The Philox algorithm is a counter-based random number generator designed for parallel computing. It provides high-quality random numbers with excellent statistical properties and works efficiently on both CPU and GPU.
Parameters
- rounds (
Int): Number of mixing rounds to perform. Higher values provide better statistical quality at the cost of performance. Default is 10.
Implemented traits
AnyType,
Copyable,
ImplicitlyDestructible,
Movable
Methods
__init__
def __init__(out self, *, seed: UInt64 = UInt64(67280421310721), subsequence: UInt64 = UInt64(0), offset: UInt64 = UInt64(0))
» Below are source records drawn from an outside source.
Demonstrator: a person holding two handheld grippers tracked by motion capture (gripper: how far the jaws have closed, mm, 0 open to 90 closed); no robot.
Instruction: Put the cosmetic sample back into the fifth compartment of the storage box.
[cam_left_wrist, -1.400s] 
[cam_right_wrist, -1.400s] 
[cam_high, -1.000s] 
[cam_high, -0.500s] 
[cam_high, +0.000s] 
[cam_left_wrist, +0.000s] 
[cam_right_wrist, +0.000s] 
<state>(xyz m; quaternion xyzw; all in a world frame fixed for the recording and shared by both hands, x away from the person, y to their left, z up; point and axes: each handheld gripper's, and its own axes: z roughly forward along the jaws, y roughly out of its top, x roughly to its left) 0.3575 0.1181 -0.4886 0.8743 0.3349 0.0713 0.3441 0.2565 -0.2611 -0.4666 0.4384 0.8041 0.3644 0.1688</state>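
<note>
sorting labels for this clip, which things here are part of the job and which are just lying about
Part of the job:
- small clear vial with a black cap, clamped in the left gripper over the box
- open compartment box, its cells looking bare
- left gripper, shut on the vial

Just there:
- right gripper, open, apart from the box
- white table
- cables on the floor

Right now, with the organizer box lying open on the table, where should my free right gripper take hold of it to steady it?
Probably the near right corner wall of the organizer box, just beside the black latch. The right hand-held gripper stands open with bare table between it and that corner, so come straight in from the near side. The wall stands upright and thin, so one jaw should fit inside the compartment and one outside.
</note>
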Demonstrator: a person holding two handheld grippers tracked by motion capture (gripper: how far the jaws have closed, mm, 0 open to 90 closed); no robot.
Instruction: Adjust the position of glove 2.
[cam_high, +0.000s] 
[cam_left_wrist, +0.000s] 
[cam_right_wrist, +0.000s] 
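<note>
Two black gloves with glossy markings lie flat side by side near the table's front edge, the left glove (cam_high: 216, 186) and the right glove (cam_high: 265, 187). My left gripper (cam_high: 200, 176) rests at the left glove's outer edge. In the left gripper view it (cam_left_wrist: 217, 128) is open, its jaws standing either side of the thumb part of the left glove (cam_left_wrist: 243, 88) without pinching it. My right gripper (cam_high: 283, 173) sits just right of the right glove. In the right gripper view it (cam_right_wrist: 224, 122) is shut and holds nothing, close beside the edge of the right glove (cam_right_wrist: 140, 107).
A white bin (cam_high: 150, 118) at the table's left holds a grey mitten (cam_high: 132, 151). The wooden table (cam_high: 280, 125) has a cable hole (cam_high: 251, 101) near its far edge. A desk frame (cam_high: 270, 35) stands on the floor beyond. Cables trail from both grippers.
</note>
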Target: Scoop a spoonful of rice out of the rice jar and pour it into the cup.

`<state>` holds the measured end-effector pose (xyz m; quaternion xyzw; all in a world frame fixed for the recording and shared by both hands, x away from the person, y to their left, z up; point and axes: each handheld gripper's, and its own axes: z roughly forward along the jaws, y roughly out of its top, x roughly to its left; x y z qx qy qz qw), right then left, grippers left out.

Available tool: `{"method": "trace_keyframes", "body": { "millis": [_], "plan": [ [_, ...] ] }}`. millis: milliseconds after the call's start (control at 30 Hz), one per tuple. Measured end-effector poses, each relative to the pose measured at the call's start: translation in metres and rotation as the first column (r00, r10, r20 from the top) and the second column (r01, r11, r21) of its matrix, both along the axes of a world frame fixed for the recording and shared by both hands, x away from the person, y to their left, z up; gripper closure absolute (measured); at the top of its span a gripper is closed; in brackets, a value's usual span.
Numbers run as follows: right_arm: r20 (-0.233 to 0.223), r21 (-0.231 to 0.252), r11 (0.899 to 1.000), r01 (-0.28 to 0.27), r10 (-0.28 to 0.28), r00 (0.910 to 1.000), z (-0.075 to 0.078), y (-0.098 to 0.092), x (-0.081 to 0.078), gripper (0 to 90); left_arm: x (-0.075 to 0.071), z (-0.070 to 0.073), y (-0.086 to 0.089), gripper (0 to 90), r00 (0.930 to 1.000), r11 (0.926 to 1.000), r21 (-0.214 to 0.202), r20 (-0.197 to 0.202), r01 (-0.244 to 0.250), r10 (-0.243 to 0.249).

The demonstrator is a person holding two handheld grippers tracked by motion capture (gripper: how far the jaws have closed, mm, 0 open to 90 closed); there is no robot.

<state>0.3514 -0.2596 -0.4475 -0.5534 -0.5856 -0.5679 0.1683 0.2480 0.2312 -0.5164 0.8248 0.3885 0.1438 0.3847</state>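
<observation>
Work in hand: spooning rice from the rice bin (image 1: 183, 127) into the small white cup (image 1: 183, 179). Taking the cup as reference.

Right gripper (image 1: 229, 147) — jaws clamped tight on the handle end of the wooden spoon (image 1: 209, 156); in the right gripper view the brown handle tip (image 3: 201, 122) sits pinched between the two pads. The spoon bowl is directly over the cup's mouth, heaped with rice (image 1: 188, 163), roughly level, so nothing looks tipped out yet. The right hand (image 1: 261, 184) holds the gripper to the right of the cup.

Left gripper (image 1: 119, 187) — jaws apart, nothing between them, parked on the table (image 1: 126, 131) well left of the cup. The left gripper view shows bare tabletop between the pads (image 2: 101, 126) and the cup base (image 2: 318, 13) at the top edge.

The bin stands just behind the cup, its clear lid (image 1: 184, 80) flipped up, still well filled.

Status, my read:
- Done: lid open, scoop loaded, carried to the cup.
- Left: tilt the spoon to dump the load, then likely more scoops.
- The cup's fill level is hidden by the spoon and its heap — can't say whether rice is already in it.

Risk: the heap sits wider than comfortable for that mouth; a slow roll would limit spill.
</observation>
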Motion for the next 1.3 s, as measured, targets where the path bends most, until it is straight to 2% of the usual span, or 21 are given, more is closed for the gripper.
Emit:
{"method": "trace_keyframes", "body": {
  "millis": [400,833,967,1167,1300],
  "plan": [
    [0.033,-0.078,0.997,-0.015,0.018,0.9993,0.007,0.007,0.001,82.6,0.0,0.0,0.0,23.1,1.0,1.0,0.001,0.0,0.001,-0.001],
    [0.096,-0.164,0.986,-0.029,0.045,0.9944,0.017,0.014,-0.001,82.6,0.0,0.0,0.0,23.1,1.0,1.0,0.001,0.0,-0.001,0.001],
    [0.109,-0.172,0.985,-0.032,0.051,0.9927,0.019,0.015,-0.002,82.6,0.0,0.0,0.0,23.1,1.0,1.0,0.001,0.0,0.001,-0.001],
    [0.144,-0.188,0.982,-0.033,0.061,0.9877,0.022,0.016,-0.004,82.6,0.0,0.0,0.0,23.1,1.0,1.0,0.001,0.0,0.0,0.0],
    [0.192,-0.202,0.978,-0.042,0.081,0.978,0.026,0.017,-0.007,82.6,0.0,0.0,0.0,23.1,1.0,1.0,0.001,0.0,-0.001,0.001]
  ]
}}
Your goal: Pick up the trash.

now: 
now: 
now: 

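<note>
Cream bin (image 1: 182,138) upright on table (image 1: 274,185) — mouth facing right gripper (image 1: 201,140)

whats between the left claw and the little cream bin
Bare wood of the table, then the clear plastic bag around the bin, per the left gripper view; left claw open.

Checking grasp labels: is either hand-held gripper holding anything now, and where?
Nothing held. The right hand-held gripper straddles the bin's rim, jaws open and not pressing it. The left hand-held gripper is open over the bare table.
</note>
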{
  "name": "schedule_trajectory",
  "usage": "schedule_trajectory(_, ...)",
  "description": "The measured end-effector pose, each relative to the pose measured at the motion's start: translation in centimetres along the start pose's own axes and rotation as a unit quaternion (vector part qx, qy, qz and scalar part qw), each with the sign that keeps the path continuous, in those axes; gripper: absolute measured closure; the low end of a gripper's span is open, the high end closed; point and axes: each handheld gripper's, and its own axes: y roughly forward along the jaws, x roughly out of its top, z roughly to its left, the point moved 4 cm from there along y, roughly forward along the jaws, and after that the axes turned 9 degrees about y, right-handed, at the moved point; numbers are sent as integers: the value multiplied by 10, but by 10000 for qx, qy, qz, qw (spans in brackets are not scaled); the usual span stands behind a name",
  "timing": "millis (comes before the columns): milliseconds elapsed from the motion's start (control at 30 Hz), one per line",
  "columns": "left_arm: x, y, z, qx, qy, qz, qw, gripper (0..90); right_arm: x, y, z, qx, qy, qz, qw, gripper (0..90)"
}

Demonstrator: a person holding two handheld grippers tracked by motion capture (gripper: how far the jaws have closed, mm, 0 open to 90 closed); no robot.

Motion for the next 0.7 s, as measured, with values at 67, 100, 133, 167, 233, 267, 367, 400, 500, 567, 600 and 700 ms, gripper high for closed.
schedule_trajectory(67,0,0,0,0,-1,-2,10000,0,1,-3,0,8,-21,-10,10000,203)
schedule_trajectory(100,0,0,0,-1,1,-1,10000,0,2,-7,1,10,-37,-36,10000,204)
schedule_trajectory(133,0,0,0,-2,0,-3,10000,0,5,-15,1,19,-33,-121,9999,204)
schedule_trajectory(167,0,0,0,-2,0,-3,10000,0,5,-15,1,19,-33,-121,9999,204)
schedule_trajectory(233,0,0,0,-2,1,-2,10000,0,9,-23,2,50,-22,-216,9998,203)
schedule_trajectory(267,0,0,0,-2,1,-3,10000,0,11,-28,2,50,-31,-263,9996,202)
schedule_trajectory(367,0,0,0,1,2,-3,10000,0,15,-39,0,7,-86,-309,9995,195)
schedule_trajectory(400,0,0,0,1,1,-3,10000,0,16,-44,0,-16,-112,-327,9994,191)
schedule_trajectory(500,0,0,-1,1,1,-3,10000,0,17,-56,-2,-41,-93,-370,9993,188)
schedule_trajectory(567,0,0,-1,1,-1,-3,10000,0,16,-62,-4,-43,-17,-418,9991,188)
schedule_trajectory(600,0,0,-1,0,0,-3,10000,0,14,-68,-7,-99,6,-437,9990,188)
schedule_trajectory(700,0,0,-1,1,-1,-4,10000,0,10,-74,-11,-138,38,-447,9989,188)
Initialize the random number generator.
Args:
step
def step(mut self) -> SIMD[DType.uint32, 4]
Generate 4 random 32-bit unsigned integers.
Returns:
SIMD[DType.uint32, 4]: SIMD vector containing 4 random 32-bit unsigned integers.
step_uniform
def step_uniform(mut self) -> SIMD[DType.float32, 4]
Generate 4 random floating point numbers uniformly distributed in [0,1).
Returns:
SIMD[DType.float32, 4]: SIMD vector containing 4 random float32 values in range [0,1).
step_uniform_unbiased
def step_uniform_unbiased(mut self) -> SIMD[DType.float32, 4]
Generate 4 uniform float32 values in (0, 1), unbiased.
Uses all 32 raw bits of each Philox output via the conversion
u = (raw + 0.5) / 2^32, which is fused into a single FMA. The
resulting range is (2^-33, 1 - 2^-33) — never exactly 0 or 1.
Compared to step_uniform, this uses one extra bit of randomness
and is bounded away from 0, which removes the need for a 1.0 - u
guard before log(u) in Box-Muller transforms.
Returns:
SIMD[DType.float32, 4]: SIMD vector containing 4 random float32 values in (0, 1).